A prática de misturar ingredientes pouco prováveis com tanta precisão, inevitavelmente, lembra a gastronomia. “Acredito que fazer coquetéis é estar na cozinha e preparar um prato”, resume Leonardo, explicando que, por isso, batizou seu método de “Coquetelaria gourmet”. “A alta coquetelaria gourmet é um trabalho que venho desenvolvendo há cerca de um ano para associar com pratos da alta gastronomia, em que você pode sentir a harmonização de tal forma que não prevaleça o gosto do álcool”, explica.
Sabor tropical
Cores vivas, sabores refrescantes. Leonardo busca em seu trabalho assumir uma identidade que remeta ao clima de um país tropical. O último drinque criado por ele – insight que aconteceu enquanto estava comandando o bar do Boteco do Silvio, na Casa Cor Pará – exemplifica bem a linha de estudos do bartender. Seguindo os preceitos da coquetelaria gourmet, o Pipperibe traz a harmonização do rum caribenho com especiarias tropicais, como a pimenta dedo-de-moça e o gengibre. A bebida refrescante é para quem prefere apreciar sabores durante uma boa conversa.

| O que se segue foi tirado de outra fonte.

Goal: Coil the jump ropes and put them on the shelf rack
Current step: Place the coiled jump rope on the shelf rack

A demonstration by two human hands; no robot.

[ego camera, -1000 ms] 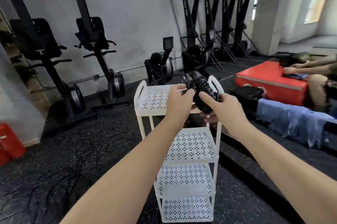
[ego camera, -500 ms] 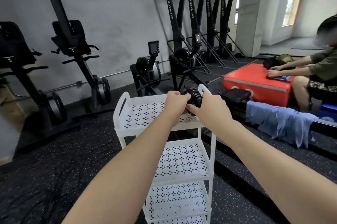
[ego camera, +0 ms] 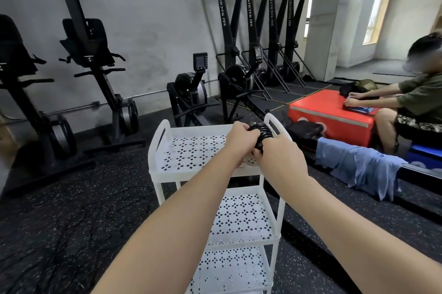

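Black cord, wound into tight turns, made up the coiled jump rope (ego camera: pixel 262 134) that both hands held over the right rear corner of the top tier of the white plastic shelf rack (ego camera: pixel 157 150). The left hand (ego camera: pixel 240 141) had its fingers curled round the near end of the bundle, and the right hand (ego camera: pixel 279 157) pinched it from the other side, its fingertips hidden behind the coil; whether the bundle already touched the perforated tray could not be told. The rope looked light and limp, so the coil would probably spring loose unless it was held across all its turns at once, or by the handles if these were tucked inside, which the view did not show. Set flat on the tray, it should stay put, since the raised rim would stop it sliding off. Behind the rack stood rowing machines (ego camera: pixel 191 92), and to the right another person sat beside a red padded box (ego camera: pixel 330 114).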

Um dos maiores interesses de Leonardo é participar da criação de uma coquetelaria local, que, junto com a gastronomia, enalteça as especiarias da Região Amazônica. “Assim como temos uma culinária respeitada em todo o país, podemos ter também uma coquetelaria de primeira qualidade”, compara. No bar do alquimista, hortifruti, geleias, xaropes e ervas que conhecemos bem. Cupuaçu, açaí e castanha-do-pará saltam aos olhos na bancada do bartender e se misturam em sabores singulares no copo do drinque. Sabores comuns ao paladar de um paraense, outros nem tanto. Assim como o processo criativo de outras artes, na coquetelaria o que vale mais é a intuição. Para Leonardo, a teoria e o legado já constituído da cultura dos drinques são importantes, mas experimentar, criar novas composições é o grande ofício de um bartender.
“Já trabalhei em muitos eventos, em que a produção de drinques era feita em longa escala, mas isso não me satisfaz mais. Pelo contrário. Hoje prefiro dar consultorias e fazer eventos pequenos e fechados, em que eu possa fazer com que as pessoas tenham uma relação íntima com a bebida e entendam que não se trata de simples entretenimento, mas de apreciação de uma arte”, observa.